**Task to complete**
Reproduce all the data, character for character.
+---+
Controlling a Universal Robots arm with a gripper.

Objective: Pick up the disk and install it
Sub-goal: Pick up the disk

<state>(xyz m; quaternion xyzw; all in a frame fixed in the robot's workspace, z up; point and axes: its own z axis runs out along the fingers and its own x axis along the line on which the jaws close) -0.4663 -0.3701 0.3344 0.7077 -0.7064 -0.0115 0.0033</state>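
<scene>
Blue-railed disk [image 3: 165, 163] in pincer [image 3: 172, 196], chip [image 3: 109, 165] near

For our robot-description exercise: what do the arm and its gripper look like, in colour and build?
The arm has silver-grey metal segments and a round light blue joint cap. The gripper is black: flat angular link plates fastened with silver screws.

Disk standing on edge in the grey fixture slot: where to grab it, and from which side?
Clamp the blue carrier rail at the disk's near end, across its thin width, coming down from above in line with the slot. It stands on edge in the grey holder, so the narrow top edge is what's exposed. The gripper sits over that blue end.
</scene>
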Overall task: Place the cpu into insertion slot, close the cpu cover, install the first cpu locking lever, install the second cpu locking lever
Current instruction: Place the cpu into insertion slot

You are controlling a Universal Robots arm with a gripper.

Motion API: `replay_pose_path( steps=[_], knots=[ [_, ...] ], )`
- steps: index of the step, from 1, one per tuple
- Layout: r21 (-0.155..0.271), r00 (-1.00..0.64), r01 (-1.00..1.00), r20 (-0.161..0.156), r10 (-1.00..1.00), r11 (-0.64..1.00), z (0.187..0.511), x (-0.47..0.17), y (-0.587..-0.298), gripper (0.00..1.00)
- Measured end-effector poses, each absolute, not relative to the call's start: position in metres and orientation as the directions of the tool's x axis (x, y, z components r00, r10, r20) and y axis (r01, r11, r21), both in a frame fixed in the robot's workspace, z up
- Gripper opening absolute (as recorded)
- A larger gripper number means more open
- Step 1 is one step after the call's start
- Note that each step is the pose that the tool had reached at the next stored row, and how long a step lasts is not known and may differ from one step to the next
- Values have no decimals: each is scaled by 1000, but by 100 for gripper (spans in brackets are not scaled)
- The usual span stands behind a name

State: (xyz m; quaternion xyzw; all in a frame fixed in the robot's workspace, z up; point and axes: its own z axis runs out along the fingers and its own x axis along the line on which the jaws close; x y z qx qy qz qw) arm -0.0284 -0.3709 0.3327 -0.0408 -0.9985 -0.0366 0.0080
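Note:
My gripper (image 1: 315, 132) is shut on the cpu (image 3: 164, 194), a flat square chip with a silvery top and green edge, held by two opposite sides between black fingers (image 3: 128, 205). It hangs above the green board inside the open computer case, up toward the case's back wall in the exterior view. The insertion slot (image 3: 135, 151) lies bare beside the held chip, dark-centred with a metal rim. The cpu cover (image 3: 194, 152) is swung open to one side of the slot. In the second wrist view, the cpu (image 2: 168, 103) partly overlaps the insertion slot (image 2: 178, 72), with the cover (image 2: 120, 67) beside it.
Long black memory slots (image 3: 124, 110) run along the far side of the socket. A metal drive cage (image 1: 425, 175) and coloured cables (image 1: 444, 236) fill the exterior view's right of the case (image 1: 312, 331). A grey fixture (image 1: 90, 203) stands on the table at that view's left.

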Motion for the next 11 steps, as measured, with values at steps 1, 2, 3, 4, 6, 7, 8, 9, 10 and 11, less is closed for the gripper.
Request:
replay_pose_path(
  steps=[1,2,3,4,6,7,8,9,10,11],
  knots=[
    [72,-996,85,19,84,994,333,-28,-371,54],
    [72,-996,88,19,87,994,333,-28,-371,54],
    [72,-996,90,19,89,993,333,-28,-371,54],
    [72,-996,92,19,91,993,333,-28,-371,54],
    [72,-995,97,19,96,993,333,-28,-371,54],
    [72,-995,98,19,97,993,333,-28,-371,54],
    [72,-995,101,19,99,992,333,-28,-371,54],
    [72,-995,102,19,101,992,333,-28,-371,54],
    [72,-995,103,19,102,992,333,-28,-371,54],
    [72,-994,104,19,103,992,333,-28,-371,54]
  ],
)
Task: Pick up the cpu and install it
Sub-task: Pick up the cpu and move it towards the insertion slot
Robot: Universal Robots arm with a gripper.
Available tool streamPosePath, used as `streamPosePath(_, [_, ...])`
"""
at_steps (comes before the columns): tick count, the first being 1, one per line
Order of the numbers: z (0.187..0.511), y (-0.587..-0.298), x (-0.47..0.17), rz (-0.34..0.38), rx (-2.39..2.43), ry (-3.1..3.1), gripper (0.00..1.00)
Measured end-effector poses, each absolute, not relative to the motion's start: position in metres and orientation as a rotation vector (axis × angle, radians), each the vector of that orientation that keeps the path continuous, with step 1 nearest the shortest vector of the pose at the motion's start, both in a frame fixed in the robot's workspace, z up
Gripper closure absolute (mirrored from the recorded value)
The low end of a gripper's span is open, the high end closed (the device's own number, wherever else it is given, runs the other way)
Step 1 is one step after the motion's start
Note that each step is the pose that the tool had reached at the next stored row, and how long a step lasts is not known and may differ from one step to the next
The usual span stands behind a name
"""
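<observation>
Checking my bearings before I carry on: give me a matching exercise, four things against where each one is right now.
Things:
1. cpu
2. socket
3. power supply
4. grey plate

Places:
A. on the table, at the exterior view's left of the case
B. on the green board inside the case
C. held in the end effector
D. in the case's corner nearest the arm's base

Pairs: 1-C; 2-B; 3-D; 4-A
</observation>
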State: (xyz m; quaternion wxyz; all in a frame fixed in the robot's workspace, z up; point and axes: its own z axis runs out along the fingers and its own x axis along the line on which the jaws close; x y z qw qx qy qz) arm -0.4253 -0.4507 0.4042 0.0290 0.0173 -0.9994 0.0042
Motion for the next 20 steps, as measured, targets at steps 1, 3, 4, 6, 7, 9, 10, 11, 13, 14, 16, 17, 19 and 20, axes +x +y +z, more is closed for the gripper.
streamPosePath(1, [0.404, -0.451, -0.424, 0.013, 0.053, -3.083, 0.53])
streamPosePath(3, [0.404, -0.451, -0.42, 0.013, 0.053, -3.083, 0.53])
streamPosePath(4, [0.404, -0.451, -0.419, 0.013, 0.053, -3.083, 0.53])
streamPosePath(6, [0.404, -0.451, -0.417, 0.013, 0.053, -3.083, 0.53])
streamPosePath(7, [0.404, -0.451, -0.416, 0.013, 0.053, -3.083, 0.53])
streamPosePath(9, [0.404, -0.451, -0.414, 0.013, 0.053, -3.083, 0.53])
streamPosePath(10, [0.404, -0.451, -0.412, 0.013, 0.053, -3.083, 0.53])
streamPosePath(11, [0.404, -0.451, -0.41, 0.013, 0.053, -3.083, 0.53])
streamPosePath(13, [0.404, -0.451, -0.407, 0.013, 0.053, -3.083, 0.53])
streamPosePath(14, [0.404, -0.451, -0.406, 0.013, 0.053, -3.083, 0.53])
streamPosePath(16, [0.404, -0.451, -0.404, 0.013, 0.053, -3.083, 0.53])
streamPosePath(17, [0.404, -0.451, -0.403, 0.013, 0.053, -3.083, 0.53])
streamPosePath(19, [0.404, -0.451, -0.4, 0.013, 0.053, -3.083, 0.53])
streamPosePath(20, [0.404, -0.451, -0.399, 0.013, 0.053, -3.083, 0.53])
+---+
**Answer space**
Controlling a Universal Robots arm with a gripper.

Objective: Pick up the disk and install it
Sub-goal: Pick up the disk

<state>(xyz m; quaternion xyzw; all in a frame fixed in the robot's workspace, z up; point and axes: its own z axis runs out along the fingers and its own x axis along the line on which the jaws close) -0.4663 -0.3701 0.3344 0.7077 -0.7064 -0.0115 0.0033</state>
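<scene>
Blue-railed disk [image 3: 165, 163] in pincer [image 3: 172, 196], chip [image 3: 109, 165] near

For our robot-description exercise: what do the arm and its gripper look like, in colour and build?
The arm has silver-grey metal segments and a round light blue joint cap. The gripper is black: flat angular link plates fastened with silver screws.

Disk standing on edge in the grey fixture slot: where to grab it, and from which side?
Clamp the blue carrier rail at the disk's near end, across its thin width, coming down from above in line with the slot. It stands on edge in the grey holder, so the narrow top edge is what's exposed. The gripper sits over that blue end.
</scene>
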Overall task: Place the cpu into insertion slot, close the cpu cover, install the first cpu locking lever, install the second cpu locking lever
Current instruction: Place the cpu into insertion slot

You are controlling a Universal Robots arm with a gripper.

Motion API: `replay_pose_path( steps=[_], knots=[ [_, ...] ], )`
- steps: index of the step, from 1, one per tuple
- Layout: r21 (-0.155..0.271), r00 (-1.00..0.64), r01 (-1.00..1.00), r20 (-0.161..0.156), r10 (-1.00..1.00), r11 (-0.64..1.00), z (0.187..0.511), x (-0.47..0.17), y (-0.587..-0.298), gripper (0.00..1.00)
- Measured end-effector poses, each absolute, not relative to the call's start: position in metres and orientation as the directions of the tool's x axis (x, y, z components r00, r10, r20) and y axis (r01, r11, r21), both in a frame fixed in the robot's workspace, z up
- Gripper opening absolute (as recorded)
- A larger gripper number means more open
- Step 1 is one step after the call's start
- Note that each step is the pose that the tool had reached at the next stored row, and how long a step lasts is not known and may differ from one step to the next
- Values have no decimals: each is scaled by 1000, but by 100 for gripper (spans in brackets are not scaled)
- The usual span stands behind a name

State: (xyz m; quaternion xyzw; all in a frame fixed in the robot's workspace, z up; point and axes: its own z axis runs out along the fingers and its own x axis along the line on which the jaws close; x y z qx qy qz qw) arm -0.0284 -0.3709 0.3327 -0.0408 -0.9985 -0.0366 0.0080
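Note:
My gripper (image 1: 315, 132) is shut on the cpu (image 3: 164, 194), a flat square chip with a silvery top and green edge, held by two opposite sides between black fingers (image 3: 128, 205). It hangs above the green board inside the open computer case, up toward the case's back wall in the exterior view. The insertion slot (image 3: 135, 151) lies bare beside the held chip, dark-centred with a metal rim. The cpu cover (image 3: 194, 152) is swung open to one side of the slot. In the second wrist view, the cpu (image 2: 168, 103) partly overlaps the insertion slot (image 2: 178, 72), with the cover (image 2: 120, 67) beside it.
Long black memory slots (image 3: 124, 110) run along the far side of the socket. A metal drive cage (image 1: 425, 175) and coloured cables (image 1: 444, 236) fill the exterior view's right of the case (image 1: 312, 331). A grey fixture (image 1: 90, 203) stands on the table at that view's left.
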
Motion for the next 11 steps, as measured, with values at steps 1, 2, 3, 4, 6, 7, 8, 9, 10 and 11, less is closed for the gripper.
Request:
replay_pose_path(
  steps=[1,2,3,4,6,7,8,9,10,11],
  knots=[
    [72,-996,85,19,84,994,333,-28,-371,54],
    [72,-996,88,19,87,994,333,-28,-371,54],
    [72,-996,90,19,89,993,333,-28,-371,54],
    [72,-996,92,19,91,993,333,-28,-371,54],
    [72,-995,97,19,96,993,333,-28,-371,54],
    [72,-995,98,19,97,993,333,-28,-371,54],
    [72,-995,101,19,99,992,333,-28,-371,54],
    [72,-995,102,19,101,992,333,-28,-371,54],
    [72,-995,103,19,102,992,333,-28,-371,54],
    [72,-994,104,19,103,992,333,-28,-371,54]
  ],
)
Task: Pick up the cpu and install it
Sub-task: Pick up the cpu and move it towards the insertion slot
Robot: Universal Robots arm with a gripper.
Available tool streamPosePath, used as `streamPosePath(_, [_, ...])`
"""
at_steps (comes before the columns): tick count, the first being 1, one per line
Order of the numbers: z (0.187..0.511), y (-0.587..-0.298), x (-0.47..0.17), rz (-0.34..0.38), rx (-2.39..2.43), ry (-3.1..3.1), gripper (0.00..1.00)
Measured end-effector poses, each absolute, not relative to the motion's start: position in metres and orientation as a rotation vector (axis × angle, radians), each the vector of that orientation that keeps the path continuous, with step 1 nearest the shortest vector of the pose at the motion's start, both in a frame fixed in the robot's workspace, z up
Gripper closure absolute (mirrored from the recorded value)
The low end of a gripper's span is open, the high end closed (the device's own number, wherever else it is given, runs the other way)
Step 1 is one step after the motion's start
Note that each step is the pose that the tool had reached at the next stored row, and how long a step lasts is not known and may differ from one step to the next
The usual span stands behind a name
"""
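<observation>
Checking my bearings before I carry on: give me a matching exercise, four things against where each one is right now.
Things:
1. cpu
2. socket
3. power supply
4. grey plate

Places:
A. on the table, at the exterior view's left of the case
B. on the green board inside the case
C. held in the end effector
D. in the case's corner nearest the arm's base

Pairs: 1-C; 2-B; 3-D; 4-A
</observation>
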State: (xyz m; quaternion wxyz; all in a frame fixed in the robot's workspace, z up; point and axes: its own z axis runs out along the fingers and its own x axis along the line on which the jaws close; x y z qw qx qy qz) arm -0.4253 -0.4507 0.4042 0.0290 0.0173 -0.9994 0.0042
Motion for the next 20 steps, as measured, targets at steps 1, 3, 4, 6, 7, 9, 10, 11, 13, 14, 16, 17, 19 and 20, axes +x +y +z, more is closed for the gripper.
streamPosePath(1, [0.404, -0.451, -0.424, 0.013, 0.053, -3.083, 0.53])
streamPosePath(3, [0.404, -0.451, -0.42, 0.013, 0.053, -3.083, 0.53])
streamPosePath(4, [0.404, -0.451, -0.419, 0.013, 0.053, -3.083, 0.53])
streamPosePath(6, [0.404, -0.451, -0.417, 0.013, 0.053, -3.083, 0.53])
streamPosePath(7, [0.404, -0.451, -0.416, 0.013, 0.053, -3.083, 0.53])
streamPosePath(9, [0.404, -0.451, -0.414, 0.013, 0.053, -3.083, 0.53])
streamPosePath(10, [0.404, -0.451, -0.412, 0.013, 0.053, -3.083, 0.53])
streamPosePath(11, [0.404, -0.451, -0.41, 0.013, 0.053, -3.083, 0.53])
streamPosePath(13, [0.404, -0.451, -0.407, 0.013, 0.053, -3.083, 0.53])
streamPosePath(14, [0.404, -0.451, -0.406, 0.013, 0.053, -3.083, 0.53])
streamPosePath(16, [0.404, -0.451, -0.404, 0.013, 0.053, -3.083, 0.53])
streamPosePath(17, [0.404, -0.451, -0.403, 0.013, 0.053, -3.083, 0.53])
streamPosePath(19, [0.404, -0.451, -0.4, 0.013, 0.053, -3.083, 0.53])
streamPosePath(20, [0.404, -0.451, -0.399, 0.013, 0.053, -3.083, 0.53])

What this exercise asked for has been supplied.